Speed Up Training for Neural Networks

Training Tricks

Training large neural networks can be time-consuming and resource-intensive. This blog post explores various techniques to speed up the training process, including optimizing calculating in the single GPUs, and parallelizing the training across multiple GPUs.

Author

Yuyang Zhang

Published

2025-08-07

Last modified

2025-08-07

Training large neural networks(such as large language models) can be time-consuming and resource-intensive. This blog post explores various techniques to speed up the training process, including optimizing calculations on a single GPU through different techniques such as fusion, tiling, memory coalescing, and parallelizing the training across multiple GPUs such as model parallelism and data parallelism. But before that, we need to understand the basic concepts of GPU, and data types to better understand why and when we need to use these techniques.

1 Preliminary

1.1 Data Representation

In deep learning, we often use different data types to represent our data and model parameters.
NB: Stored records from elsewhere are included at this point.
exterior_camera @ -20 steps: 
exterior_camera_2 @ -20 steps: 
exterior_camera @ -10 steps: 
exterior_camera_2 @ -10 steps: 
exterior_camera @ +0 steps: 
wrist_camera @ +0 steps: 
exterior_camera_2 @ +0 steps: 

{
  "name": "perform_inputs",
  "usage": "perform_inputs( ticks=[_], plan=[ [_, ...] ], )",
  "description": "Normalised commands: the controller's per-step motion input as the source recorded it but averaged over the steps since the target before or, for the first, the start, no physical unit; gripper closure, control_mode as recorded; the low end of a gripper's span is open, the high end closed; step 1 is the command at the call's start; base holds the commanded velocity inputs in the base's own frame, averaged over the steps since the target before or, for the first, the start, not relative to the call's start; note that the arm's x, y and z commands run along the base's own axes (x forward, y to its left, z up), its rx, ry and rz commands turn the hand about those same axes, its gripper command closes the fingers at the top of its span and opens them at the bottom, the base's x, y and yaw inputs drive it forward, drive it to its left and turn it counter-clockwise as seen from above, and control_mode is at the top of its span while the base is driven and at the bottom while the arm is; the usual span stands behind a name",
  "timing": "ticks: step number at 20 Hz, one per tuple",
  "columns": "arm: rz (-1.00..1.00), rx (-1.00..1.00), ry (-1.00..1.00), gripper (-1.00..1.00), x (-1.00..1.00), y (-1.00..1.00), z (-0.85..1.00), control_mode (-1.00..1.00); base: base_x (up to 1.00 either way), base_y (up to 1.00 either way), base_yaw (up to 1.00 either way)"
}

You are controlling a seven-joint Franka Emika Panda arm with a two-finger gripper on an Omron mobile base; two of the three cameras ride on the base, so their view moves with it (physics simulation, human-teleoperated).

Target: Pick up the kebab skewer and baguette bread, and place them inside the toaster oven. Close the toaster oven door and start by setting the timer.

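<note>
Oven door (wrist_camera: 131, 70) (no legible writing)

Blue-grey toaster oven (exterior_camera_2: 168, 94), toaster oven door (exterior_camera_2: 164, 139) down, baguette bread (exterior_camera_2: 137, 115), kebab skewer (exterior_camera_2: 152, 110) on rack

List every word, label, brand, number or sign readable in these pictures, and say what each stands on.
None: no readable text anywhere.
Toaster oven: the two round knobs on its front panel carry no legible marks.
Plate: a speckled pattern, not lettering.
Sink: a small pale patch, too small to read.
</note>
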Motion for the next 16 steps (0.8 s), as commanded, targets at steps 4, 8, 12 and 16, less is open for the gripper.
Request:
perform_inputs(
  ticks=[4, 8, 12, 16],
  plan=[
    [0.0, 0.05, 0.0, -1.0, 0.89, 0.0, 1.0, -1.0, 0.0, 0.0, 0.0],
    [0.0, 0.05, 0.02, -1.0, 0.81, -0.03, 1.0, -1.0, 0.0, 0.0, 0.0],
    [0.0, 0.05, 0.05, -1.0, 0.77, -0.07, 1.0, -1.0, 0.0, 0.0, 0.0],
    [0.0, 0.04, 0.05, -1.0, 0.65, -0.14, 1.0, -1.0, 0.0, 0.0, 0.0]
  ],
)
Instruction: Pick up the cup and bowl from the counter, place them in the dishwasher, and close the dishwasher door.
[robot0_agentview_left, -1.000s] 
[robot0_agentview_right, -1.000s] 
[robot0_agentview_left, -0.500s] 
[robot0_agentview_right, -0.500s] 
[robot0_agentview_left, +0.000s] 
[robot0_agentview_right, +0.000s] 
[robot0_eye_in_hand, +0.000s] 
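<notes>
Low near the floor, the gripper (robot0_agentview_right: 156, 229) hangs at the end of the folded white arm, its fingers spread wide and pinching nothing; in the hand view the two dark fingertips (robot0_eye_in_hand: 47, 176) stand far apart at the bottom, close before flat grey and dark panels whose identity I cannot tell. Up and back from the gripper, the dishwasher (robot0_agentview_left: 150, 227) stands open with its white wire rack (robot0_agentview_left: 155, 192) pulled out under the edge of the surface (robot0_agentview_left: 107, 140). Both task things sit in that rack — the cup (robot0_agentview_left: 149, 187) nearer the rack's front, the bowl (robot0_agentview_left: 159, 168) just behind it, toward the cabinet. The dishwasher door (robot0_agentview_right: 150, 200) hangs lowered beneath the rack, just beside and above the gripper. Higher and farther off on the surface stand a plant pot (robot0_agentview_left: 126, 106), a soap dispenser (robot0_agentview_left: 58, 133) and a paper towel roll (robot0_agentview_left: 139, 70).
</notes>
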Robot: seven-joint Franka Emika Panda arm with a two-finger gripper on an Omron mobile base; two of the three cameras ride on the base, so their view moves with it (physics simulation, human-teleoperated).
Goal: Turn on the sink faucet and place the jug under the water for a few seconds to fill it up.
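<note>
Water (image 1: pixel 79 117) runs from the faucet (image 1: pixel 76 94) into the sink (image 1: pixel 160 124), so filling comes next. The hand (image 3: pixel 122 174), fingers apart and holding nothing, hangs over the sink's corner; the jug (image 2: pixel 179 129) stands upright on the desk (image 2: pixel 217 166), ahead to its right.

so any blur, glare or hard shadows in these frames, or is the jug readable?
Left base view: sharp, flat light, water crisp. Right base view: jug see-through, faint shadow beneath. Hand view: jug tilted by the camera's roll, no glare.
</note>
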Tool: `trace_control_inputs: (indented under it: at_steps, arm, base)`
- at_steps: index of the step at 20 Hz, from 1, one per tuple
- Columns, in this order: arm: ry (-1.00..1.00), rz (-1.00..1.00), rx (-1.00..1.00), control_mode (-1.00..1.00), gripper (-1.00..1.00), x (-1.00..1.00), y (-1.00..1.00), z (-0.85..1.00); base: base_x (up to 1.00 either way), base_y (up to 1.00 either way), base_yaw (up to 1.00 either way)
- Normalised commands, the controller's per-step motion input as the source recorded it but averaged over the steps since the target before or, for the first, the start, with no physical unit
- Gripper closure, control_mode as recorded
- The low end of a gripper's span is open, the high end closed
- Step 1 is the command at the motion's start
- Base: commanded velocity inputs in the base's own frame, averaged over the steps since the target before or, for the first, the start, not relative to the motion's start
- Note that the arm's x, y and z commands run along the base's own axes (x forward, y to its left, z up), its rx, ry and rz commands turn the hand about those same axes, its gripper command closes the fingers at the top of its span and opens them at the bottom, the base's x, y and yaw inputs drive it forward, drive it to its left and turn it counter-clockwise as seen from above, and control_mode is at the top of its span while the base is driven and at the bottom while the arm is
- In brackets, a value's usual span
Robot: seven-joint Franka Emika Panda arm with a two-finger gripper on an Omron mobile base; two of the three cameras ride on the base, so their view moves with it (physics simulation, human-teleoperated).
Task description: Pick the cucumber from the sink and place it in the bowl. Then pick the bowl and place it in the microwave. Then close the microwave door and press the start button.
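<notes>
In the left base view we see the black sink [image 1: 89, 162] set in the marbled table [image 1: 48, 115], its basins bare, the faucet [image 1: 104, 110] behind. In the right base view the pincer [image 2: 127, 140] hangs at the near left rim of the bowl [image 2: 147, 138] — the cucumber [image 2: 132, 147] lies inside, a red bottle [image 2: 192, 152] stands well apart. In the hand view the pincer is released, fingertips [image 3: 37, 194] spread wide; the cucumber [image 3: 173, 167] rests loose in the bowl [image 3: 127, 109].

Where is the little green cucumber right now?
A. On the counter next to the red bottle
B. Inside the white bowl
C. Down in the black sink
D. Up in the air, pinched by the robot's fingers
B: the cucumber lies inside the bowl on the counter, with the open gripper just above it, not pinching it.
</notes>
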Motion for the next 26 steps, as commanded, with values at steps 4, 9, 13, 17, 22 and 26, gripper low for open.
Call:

The most common data types are:

Float32: also known as single-precision floating-point format. This is the default floating-point representation used in most deep learning frameworks. It provides a good balance between precision and performance. It use 32 bits (4 bytes) to represent a number.
Float16: This is a half-precision floating-point representation that uses 16 bits instead of 32 bits. It can significantly speed up training and reduce memory usage, but it may lead to numerical instability in some cases.
BFloat16: This is a truncated version of Float32 that retains the exponent bits but reduces the mantissa bits. It is designed to provide a good trade-off between precision and performance, especially for training large models.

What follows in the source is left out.